O Museu Nacional se profissionalizou, lançou uma revista em 1876, adotou concursos para seleção de pessoal, e implementou um projeto pedagógico, com palestras semanais para o público leigo. Em 1892, mudou-se para a Quinta da Boa Vista. Nesse momento, esse modelo de museu é ressignificado, uma vez que deixa de ser lócus de produção de conhecimento, que passa para as universidades e outros espaços, para assumir outros papéis.
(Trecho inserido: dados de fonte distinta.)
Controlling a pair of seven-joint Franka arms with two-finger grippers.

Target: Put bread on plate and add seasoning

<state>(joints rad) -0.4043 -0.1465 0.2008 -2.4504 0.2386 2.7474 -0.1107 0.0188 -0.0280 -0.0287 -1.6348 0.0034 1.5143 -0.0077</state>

Muito interessante são as gestões personalistas do museu. Lopes demostra que, quanto mais profissionalizado tornava-se o museu, mais personalista era o gestor. Parece contraditório, mas estamos falando de uma sociedade patrimonialista, baseada em laços pessoais e familiares. Assim, na maioria das vezes, a obtenção de verba e de apoio para os projetos do museu dependiam de contatos políticos, de patrocínio do Imperador, de marketing feito por esses diretores entre os quais se destacam Ladislau Netto e João Batista de Lacerda.

Aprendi muito com essa leitura, que, certamente, não faria se não fosse obrigada. E agora, que conheço mais da história do Museu Nacional, lamento ainda mais aquela tarde quente de verão no qual o troquei por uma ida à praia.